■ INFORMATION SUPPLIED:
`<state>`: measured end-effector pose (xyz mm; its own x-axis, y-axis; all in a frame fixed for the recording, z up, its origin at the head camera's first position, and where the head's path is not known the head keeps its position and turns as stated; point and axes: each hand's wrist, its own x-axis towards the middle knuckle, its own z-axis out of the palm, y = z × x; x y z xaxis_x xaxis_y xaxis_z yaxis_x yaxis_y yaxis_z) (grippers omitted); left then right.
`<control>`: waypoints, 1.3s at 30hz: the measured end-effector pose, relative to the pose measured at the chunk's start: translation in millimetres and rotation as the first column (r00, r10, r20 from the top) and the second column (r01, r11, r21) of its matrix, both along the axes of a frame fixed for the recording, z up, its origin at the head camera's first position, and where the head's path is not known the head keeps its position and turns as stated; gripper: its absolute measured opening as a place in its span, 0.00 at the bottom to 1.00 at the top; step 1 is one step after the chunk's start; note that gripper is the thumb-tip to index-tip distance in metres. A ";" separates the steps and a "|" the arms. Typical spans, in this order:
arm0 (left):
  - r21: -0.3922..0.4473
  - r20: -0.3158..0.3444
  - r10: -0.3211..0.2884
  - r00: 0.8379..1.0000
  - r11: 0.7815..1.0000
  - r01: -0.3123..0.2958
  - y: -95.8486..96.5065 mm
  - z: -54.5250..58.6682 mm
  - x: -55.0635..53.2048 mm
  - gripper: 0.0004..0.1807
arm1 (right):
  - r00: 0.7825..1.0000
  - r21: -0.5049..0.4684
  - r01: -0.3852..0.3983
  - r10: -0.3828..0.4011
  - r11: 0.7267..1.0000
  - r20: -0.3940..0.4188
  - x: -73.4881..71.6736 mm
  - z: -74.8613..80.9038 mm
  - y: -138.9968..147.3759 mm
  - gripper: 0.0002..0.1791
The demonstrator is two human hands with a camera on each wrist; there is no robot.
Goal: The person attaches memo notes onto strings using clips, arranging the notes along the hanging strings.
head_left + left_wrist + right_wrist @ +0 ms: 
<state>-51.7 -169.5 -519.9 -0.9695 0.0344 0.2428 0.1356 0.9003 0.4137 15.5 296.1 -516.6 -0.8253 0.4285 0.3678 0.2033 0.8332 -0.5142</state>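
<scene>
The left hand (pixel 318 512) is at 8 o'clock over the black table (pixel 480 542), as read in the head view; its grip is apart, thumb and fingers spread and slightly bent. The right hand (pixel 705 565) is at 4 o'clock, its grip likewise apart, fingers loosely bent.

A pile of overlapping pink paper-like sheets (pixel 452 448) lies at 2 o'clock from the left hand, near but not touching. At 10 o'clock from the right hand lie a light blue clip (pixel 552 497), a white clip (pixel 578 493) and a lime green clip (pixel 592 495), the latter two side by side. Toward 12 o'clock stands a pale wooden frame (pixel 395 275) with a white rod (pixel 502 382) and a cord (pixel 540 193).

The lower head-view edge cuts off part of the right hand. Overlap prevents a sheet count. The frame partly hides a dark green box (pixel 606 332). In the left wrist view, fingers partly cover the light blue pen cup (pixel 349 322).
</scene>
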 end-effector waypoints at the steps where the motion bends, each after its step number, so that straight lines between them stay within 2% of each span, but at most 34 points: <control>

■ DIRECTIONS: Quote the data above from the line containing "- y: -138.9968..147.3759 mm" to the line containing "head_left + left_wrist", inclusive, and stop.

■ COMPLETED TASK:
  - y: -138.9968..147.3759 mm
  - gripper: 0.0002..0.1791
The demonstrator is two human hands with a camera on each wrist; there is no robot.
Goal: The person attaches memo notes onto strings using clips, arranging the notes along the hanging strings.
head_left + left_wrist + right_wrist @ +0 ms: 

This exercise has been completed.